Start of Block

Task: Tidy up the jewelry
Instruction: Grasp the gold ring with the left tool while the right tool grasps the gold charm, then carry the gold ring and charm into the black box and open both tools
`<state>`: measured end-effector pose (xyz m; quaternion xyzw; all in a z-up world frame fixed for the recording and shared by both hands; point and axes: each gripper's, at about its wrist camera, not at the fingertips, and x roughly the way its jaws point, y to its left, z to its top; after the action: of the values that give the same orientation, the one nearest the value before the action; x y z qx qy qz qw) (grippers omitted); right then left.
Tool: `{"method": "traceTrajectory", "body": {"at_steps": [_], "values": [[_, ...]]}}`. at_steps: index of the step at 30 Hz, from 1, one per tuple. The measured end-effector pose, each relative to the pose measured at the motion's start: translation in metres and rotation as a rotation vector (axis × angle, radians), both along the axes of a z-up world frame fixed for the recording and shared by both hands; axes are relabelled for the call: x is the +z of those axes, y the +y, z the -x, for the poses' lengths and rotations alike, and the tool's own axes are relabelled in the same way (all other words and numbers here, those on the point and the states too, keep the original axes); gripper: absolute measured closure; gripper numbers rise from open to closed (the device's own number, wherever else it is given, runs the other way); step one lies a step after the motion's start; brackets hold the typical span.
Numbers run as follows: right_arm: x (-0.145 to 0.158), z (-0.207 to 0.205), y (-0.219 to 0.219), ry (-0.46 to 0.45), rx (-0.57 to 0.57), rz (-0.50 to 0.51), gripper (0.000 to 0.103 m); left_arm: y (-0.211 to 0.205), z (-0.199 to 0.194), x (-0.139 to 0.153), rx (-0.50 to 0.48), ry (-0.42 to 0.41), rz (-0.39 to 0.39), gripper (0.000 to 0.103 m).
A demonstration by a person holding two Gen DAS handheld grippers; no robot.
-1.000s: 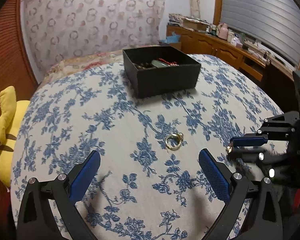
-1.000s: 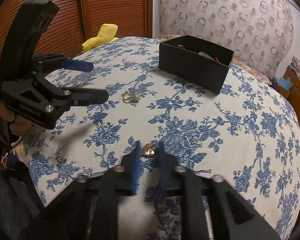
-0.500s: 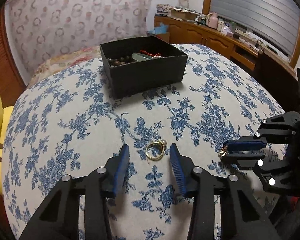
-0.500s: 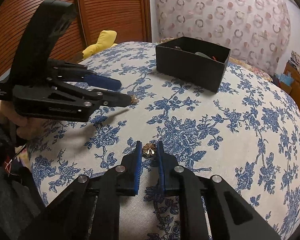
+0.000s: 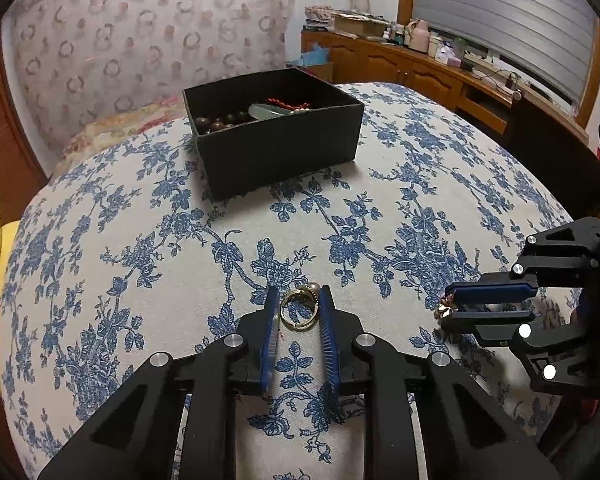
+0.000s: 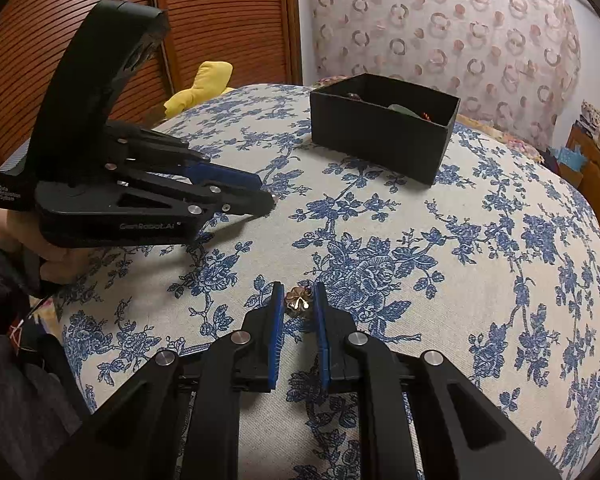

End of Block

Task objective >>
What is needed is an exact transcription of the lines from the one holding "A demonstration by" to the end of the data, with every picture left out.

Response to this task >>
A demonstration by a person holding two Gen DAS handheld grippers; no robot.
-1.000s: 
-1.000s: 
-0.500s: 
-0.500s: 
+0.000s: 
+0.000s: 

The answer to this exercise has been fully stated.